In one embodiment the wireless communication network 10 is a packet
data services network. The remote stations 12a-12d may be any of a
number of different types of wireless communication device such as
a portable phone, a cellular telephone that is connected to a
laptop computer running IP-based, Web-browser applications, a
cellular telephone with associated hands-free car kits, a personal
data assistant (PDA) running IP-based, Web-browser applications, a
wireless communication module incorporated into a portable
computer, or a fixed location communication module such as might be
found in a wireless local loop or meter reading system.

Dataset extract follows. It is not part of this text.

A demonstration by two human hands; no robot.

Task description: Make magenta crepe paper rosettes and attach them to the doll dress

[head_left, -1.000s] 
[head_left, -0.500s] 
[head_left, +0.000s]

In the most
general embodiment, remote stations may be any type of
communication unit.
The remote stations 12a-12d may be configured to perform one or
more wireless packet data protocols such as described in, for
example, the EIA/TIA/IS-707 standard. In a particular embodiment,
the remote stations 12a-12d generate IP packets destined for the IP
network 24 and encapsulate the IP packets into frames using a
point-to-point protocol (PPP).
In one embodiment, the IP network 24 is coupled to the PDSN 20, the
PDSN 20 is coupled to the MSC 18, the MSC 18 is coupled to the BSC
16 and the PSTN 22, and the BSC 16 is coupled to the base stations
14a-14c via wirelines configured for transmission of voice and/or
data packets in accordance with any of several known protocols
including, e.g., E1 T1 Asynchronous Transfer Mode (ATM), IP, Frame
Relay, HDSL, ADSL, or xDSL. In an alternate embodiment, the BSC 16
is coupled directly to the PDSN 20, and the MSC 18 is not coupled
to the PDSN 20. In another embodiment, the remote stations 12a-12d
communicate with the base stations 14a-14c over an RF interface
defined in the 3.sup.rd Generation Partnership Project 2 "3 GPP2",
"Physical Layer Standard for cdma 2000 Spread Spectrum Systems,"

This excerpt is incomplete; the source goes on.